Kolam pemandian Belanda dan air terjun ini masuk wilayah Desa Mandiangin Barat, Kecamatan Karang Intan.
Seorang pengunjung, Putri, mengatakan daerah ini cukup nyaman untuk bersantai menenangkan diri karena suasananya tenang.
"Dikelilingi hutan dan bukit yang tenang. Apalagi di atasnya lagi, pemandangannya asyik banget, ada hamparan perbukitan yang hijau dan luas.
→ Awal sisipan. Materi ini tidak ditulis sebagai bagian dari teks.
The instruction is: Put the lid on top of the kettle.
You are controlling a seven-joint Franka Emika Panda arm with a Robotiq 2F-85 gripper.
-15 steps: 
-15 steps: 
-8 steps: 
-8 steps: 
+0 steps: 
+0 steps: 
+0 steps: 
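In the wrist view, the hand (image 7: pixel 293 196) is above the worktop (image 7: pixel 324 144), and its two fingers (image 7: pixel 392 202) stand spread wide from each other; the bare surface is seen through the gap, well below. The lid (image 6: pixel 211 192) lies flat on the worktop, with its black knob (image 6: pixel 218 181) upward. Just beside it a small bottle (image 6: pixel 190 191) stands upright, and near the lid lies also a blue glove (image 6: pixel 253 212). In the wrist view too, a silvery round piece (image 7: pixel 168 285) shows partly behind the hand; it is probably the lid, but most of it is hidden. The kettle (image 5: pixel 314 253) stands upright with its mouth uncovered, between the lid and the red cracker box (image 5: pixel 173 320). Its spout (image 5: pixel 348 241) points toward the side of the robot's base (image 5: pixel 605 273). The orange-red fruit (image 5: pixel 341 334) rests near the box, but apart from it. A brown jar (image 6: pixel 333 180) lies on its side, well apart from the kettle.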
Anginnya juga segar," katanya.
Memasuki daerah ini dikenai biaya retribusi Rp 2.500 per orang untuk dewasa, anak-anak Rp 1.500 per orang, turis dewasa Rp 20.000, turis anak-anak Rp 10.000, rombongan dewasa Rp 1.250 dan anak-anak Rp 750.
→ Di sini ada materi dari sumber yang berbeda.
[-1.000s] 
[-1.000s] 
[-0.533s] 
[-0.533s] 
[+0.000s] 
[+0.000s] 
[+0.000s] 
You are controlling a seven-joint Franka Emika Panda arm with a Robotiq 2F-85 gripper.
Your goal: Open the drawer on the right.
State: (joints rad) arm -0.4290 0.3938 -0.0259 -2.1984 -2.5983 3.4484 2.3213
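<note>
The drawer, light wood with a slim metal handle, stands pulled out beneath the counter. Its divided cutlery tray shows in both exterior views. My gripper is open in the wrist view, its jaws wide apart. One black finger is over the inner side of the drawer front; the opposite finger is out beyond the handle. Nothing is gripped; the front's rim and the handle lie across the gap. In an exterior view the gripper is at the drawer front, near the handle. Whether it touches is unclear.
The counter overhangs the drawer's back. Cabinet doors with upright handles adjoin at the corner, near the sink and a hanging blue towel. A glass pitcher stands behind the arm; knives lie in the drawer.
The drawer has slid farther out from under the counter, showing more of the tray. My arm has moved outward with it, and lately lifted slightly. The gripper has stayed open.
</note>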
Untuk yang berombongan minimal jumlah pesertanya 25 orang dan harus ada surat keterangan dari Kepala Tahura Sultan Adam.
Khusus anak kecil di bawah usia lima tahun masuknya gratis.
Jika pengunjung membawa kendaraan roda dua dikenai biaya Rp 2.500 dan mobil Rp 10.000 per orang.
Jika ingin memanfaatkan lahan di sana bisa juga, bayarnya per tahun Rp 2 juta per hektar.
Bagi yang ingin outbond, tarifnya Rp 15.000 per orang untuk flying fox per sekali main, semua wahana Rp 25.000 dan semua permainan bagi yang berombongan Rp 15.000 untuk siswa sekolah, Rp 20.000 per orang untuk kantor pemerintahan dan umum Rp 25.000 per orang dengan syarat minimal rombongan 25 orang waktunya maksimal lima jam.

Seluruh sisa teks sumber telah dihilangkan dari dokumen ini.